Introduction to Chemical Reaction Prediction
Many attempts have been made to harness the power of new artificial intelligence and large language models (LLMs) to try to predict the outcomes of new chemical reactions. These have had limited success, in part because until now they have not been grounded in an understanding of fundamental physical principles, such as the laws of conservation of mass.
The Problem with Current Models
While large language models such as ChatGPT have been very successful in many areas of research, these models do not provide a way to limit their outputs to physically realistic possibilities, such as by requiring them to adhere to conservation of mass. These models use computational “tokens,” which in this case represent individual atoms, but “if you don’t conserve the tokens, the LLM model starts to make new atoms, or deletes atoms in the reaction.” Instead of being grounded in real scientific understanding, “this is kind of like alchemy,” says Joonyoung Joung, a recent postdoc at MIT.

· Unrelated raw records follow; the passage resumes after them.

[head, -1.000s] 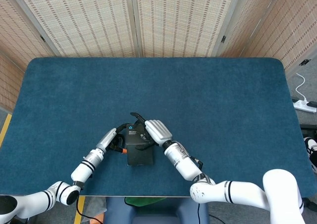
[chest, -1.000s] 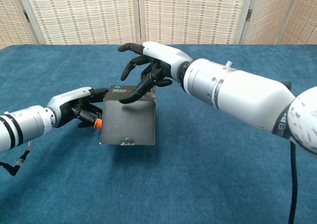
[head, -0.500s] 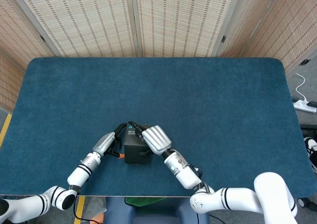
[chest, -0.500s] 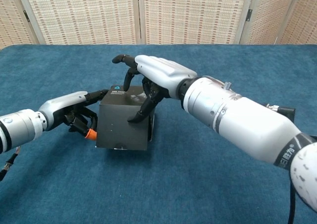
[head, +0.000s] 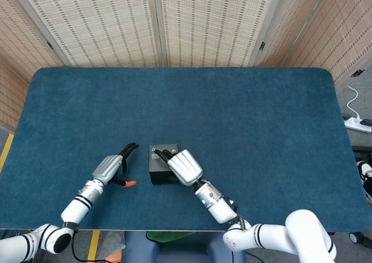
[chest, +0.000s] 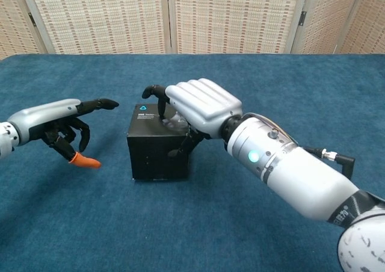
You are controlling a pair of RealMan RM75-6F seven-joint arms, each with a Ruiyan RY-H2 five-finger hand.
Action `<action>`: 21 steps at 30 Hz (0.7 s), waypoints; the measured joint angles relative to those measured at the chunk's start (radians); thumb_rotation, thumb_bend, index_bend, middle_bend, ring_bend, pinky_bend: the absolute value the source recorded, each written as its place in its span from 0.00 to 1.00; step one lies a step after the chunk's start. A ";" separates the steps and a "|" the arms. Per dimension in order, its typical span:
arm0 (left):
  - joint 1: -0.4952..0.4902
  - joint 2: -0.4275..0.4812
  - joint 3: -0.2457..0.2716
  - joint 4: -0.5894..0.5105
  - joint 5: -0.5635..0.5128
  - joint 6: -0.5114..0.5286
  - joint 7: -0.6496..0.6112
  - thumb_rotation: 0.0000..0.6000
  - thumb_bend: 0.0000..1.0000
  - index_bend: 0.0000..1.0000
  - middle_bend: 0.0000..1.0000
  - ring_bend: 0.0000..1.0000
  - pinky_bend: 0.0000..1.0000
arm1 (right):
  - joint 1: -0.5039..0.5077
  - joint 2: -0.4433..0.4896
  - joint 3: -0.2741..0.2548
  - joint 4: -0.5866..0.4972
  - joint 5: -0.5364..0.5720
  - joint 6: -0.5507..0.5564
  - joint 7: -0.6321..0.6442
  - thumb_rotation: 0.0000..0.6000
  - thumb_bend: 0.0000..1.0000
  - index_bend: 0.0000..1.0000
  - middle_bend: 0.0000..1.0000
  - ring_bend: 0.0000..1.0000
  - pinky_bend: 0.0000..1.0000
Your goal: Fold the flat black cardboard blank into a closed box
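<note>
Overhead, the black box (head: 163,164) sits closed on the blue desk (head: 244,117), directly under the dark fingertips of the right robot hand (head: 183,166), which lies over the box's right half with its white back turned up. Whether those fingers clamp the box or only rest on it cannot be told from this view. The left robot hand (head: 110,169) is off to the box's left, apart from it, with a strip of bare desk between them; its dark fingers (head: 129,149) are spread toward the box and it holds nothing. An orange fingertip (head: 129,183) shows just below that hand.

From the chest camera, the box (chest: 157,142) stands as a squat cube with a small label on its top face. The right robot hand (chest: 201,106) drapes over the top's far right edge, fingers curled down onto the lid and the right side. The left robot hand (chest: 57,124) hovers left of the box, not touching it, one finger stretched toward it, the others loosely bent, empty.
</note>
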 measured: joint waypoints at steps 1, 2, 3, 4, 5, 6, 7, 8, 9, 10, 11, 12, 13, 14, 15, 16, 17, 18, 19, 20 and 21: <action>0.000 0.013 -0.001 -0.010 0.000 -0.007 -0.013 1.00 0.20 0.00 0.00 0.62 0.90 | -0.001 -0.013 -0.009 0.039 -0.021 0.007 0.001 1.00 0.14 0.28 0.38 0.70 1.00; 0.001 0.031 -0.003 -0.023 0.001 -0.016 -0.033 1.00 0.19 0.00 0.00 0.61 0.90 | -0.002 -0.023 -0.016 0.070 -0.037 0.012 0.005 1.00 0.17 0.30 0.39 0.71 1.00; 0.002 0.044 -0.005 -0.032 0.003 -0.021 -0.049 1.00 0.19 0.00 0.00 0.61 0.90 | -0.002 -0.033 -0.023 0.101 -0.053 0.018 0.009 1.00 0.20 0.33 0.41 0.71 1.00; 0.003 0.059 -0.008 -0.041 0.007 -0.026 -0.068 1.00 0.19 0.00 0.00 0.61 0.90 | -0.002 -0.046 -0.032 0.142 -0.075 0.026 0.018 1.00 0.23 0.37 0.45 0.72 1.00; 0.004 0.068 -0.010 -0.047 0.011 -0.027 -0.080 1.00 0.19 0.00 0.00 0.61 0.90 | -0.003 -0.057 -0.038 0.173 -0.091 0.032 0.025 1.00 0.25 0.38 0.47 0.72 1.00; 0.006 0.074 -0.011 -0.051 0.017 -0.028 -0.090 1.00 0.19 0.00 0.00 0.61 0.90 | -0.003 -0.068 -0.044 0.204 -0.107 0.038 0.035 1.00 0.28 0.41 0.52 0.73 1.00; 0.007 0.079 -0.012 -0.054 0.022 -0.029 -0.097 1.00 0.19 0.00 0.00 0.61 0.90 | -0.003 -0.083 -0.051 0.244 -0.126 0.045 0.050 1.00 0.30 0.42 0.55 0.73 1.00; 0.009 0.084 -0.013 -0.057 0.030 -0.029 -0.104 1.00 0.20 0.00 0.00 0.61 0.90 | -0.003 -0.094 -0.056 0.272 -0.139 0.050 0.064 1.00 0.32 0.44 0.57 0.73 1.00; 0.010 0.086 -0.013 -0.058 0.035 -0.029 -0.108 1.00 0.19 0.00 0.00 0.61 0.90 | -0.004 -0.106 -0.060 0.299 -0.152 0.055 0.078 1.00 0.33 0.45 0.59 0.73 1.00; 0.011 0.087 -0.013 -0.059 0.040 -0.028 -0.110 1.00 0.19 0.00 0.00 0.61 0.90 | -0.005 -0.120 -0.064 0.328 -0.168 0.061 0.097 1.00 0.34 0.46 0.60 0.73 1.00; 0.013 0.089 -0.012 -0.058 0.045 -0.026 -0.111 1.00 0.19 0.00 0.00 0.61 0.90 | -0.006 -0.129 -0.066 0.345 -0.179 0.068 0.112 1.00 0.34 0.46 0.60 0.73 1.00; 0.013 0.089 -0.012 -0.057 0.048 -0.023 -0.108 1.00 0.19 0.00 0.00 0.60 0.90 | -0.008 -0.135 -0.067 0.355 -0.189 0.078 0.125 1.00 0.34 0.46 0.59 0.73 1.00; 0.014 0.090 -0.011 -0.056 0.049 -0.020 -0.104 1.00 0.19 0.00 0.00 0.59 0.89 | -0.009 -0.139 -0.067 0.361 -0.200 0.093 0.140 1.00 0.34 0.46 0.56 0.73 1.00; 0.016 0.090 -0.011 -0.053 0.051 -0.014 -0.094 1.00 0.19 0.00 0.00 0.58 0.89 | -0.011 -0.139 -0.067 0.361 -0.208 0.106 0.151 1.00 0.34 0.46 0.52 0.73 1.00; 0.018 0.090 -0.011 -0.052 0.052 -0.008 -0.085 1.00 0.19 0.00 0.00 0.55 0.87 | -0.012 -0.138 -0.067 0.358 -0.217 0.120 0.164 1.00 0.34 0.45 0.49 0.73 1.00; 0.020 0.091 -0.010 -0.050 0.052 -0.002 -0.073 1.00 0.19 0.00 0.00 0.51 0.85 | -0.015 -0.133 -0.067 0.351 -0.230 0.141 0.183 1.00 0.34 0.43 0.45 0.73 1.00; 0.023 0.092 -0.010 -0.049 0.052 0.008 -0.054 1.00 0.19 0.00 0.00 0.46 0.83 | -0.017 -0.126 -0.067 0.343 -0.241 0.160 0.195 1.00 0.34 0.40 0.43 0.73 1.00; 0.026 0.093 -0.010 -0.047 0.052 0.016 -0.037 1.00 0.19 0.00 0.00 0.42 0.80 | -0.020 -0.117 -0.067 0.333 -0.251 0.180 0.202 1.00 0.34 0.36 0.40 0.72 1.00; 0.029 0.094 -0.010 -0.045 0.052 0.027 -0.017 1.00 0.19 0.00 0.00 0.38 0.75 | -0.025 -0.102 -0.068 0.315 -0.265 0.208 0.207 1.00 0.34 0.32 0.39 0.70 1.00; 0.035 0.094 -0.009 -0.043 0.050 0.044 0.013 1.00 0.20 0.00 0.00 0.35 0.71 | -0.030 -0.087 -0.068 0.299 -0.274 0.228 0.208 1.00 0.34 0.29 0.38 0.67 1.00; 0.041 0.094 -0.008 -0.041 0.049 0.059 0.039 1.00 0.20 0.00 0.01 0.33 0.68 | -0.036 -0.069 -0.069 0.280 -0.283 0.247 0.206 1.00 0.34 0.26 0.38 0.61 1.00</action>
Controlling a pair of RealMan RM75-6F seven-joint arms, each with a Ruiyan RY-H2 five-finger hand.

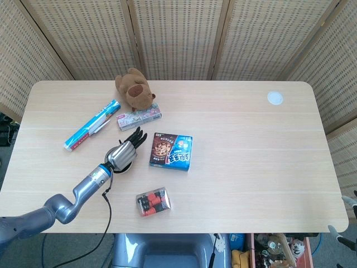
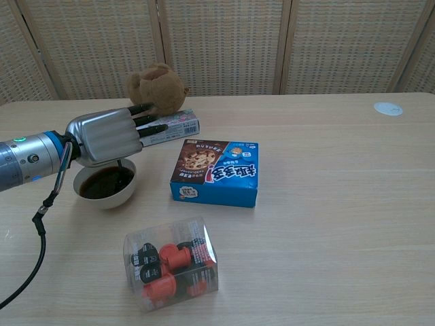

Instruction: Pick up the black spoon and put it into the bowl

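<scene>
My left hand (image 1: 120, 153) (image 2: 105, 136) hovers over the white bowl (image 2: 109, 200), whose inside looks dark. A thin black spoon handle (image 2: 119, 165) hangs from under the hand, and its lower end dips into the bowl. The hand seems to pinch the spoon's top, which is hidden beneath the palm, while its dark fingers stretch toward the plush toy. In the head view the hand covers most of the bowl (image 1: 126, 167). Only grey fingertips of my right hand (image 1: 353, 196) show at the bottom right edge, far from everything.
A blue cookie box (image 1: 171, 151) (image 2: 216, 172) lies just right of the bowl. A clear box of red and black pieces (image 1: 153, 201) (image 2: 171, 265) sits in front. Behind are a brown plush toy (image 1: 134, 89), a pastel carton (image 1: 139, 117) and a blue tube (image 1: 92, 124).
</scene>
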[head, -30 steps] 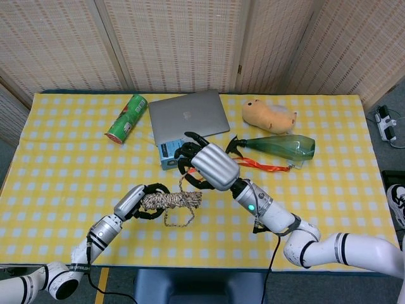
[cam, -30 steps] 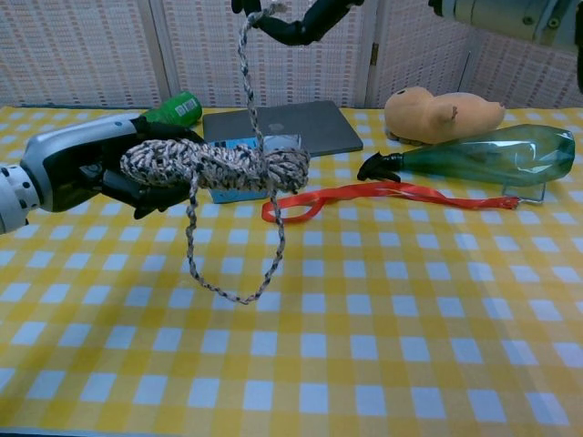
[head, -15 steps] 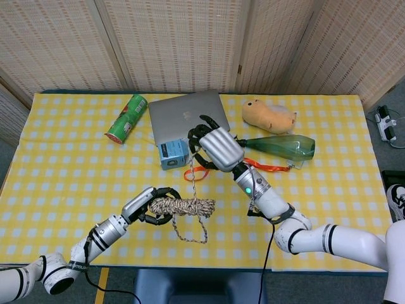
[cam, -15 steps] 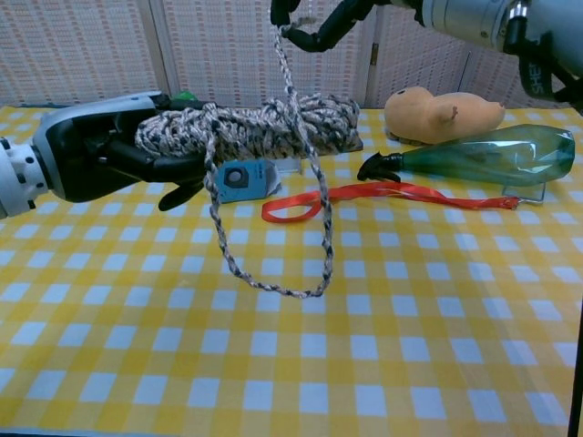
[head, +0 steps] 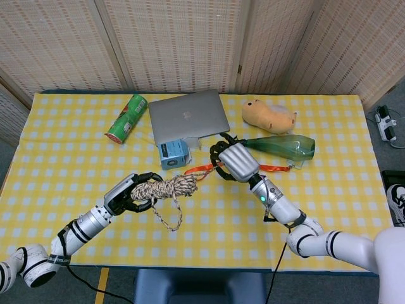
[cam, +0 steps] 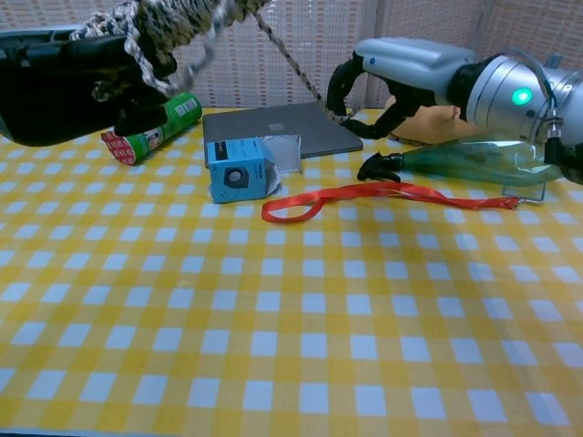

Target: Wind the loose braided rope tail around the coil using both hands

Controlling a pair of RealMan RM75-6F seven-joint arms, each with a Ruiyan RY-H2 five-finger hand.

A New Approach to Reaction Prediction
A team of researchers at MIT has come up with a way of incorporating physical constraints on a reaction prediction model, and thus greatly improving the accuracy and reliability of its outputs. The new work was reported in the journal Nature, in a paper by Joung and his colleagues. The team made use of a method developed back in the 1970s by chemist Ivar Ugi, which uses a bond-electron matrix to represent the electrons in a reaction. They used this system as the basis for their new program, called FlowER (Flow matching for Electron Redistribution), which allows them to explicitly keep track of all the electrons in the reaction to ensure that none are spuriously added or deleted in the process.
How FlowER Works
The system uses a matrix to represent the electrons in a reaction, and uses nonzero values to represent bonds or lone electron pairs and zeros to represent a lack thereof. “That helps us to conserve both atoms and electrons at the same time,” says Mun Hong Fong, a former software engineer at MIT. This representation, he says, was one of the key elements to including mass conservation in their prediction system.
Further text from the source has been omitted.